Russian poet and editor

Mikhail Osipovich Tsetlin (Михаи́л О́сипович Це́тлин, July 10, 1882, Moscow, Russian Empire, — November 10, 1945, New York City, United States) was a Russian poet, dramatist, novelist, memoirist, revolutionary and translator better known under his pen name Amari (Амари). In the late 1918, facing persecution by the Bolsheviks (as a former SR Party activist), Tsetlin left the Soviet Russia for France. In 1923, he founded Okno literary magazine, which published three issues and was later re-established by Tsetlin's distant relative, the poet Anatoly Kudryavitsky as a web-only journal after a lapse of some 83 years. In Paris, Tsetlin's home was open to Russian émigré artists, for whom he often provided. He earned respect as a philanthropist and a literary entrepreneur. In 1940 Tsetlin moved to the USA where he, together with Mark Aldanov, founded Novy Zhurnal (Новый Журнал) magazine in 1942.

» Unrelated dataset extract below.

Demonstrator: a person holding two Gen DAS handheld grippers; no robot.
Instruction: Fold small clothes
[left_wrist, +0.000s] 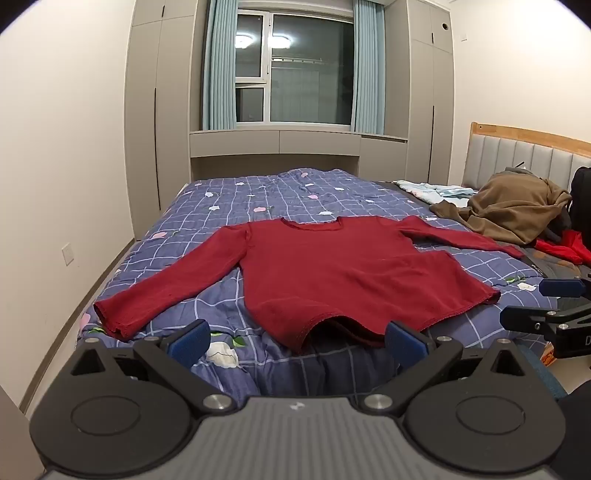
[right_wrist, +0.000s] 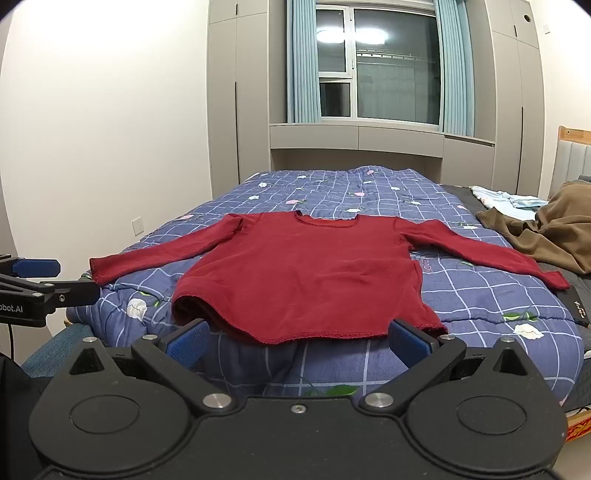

Mikhail Tsetlin (writing under the pseudonym Amari) is the author of five poetry collections (the debut one, published in 1906, was banned in 1912 for having "a revolutionary content"), biographical prose (The Decemberists, 1933; The Five and the Others, 1944; memoirs on Maximilian Voloshin) and numerous translations, e.g. of poems by Percy Bysshe Shelley, Emile Verhaeren, Heinrich Heine, Friedrich Hölderlin, Rainer Maria Rilke, Paul Valéry, Hayim Nahman Bialik, etc.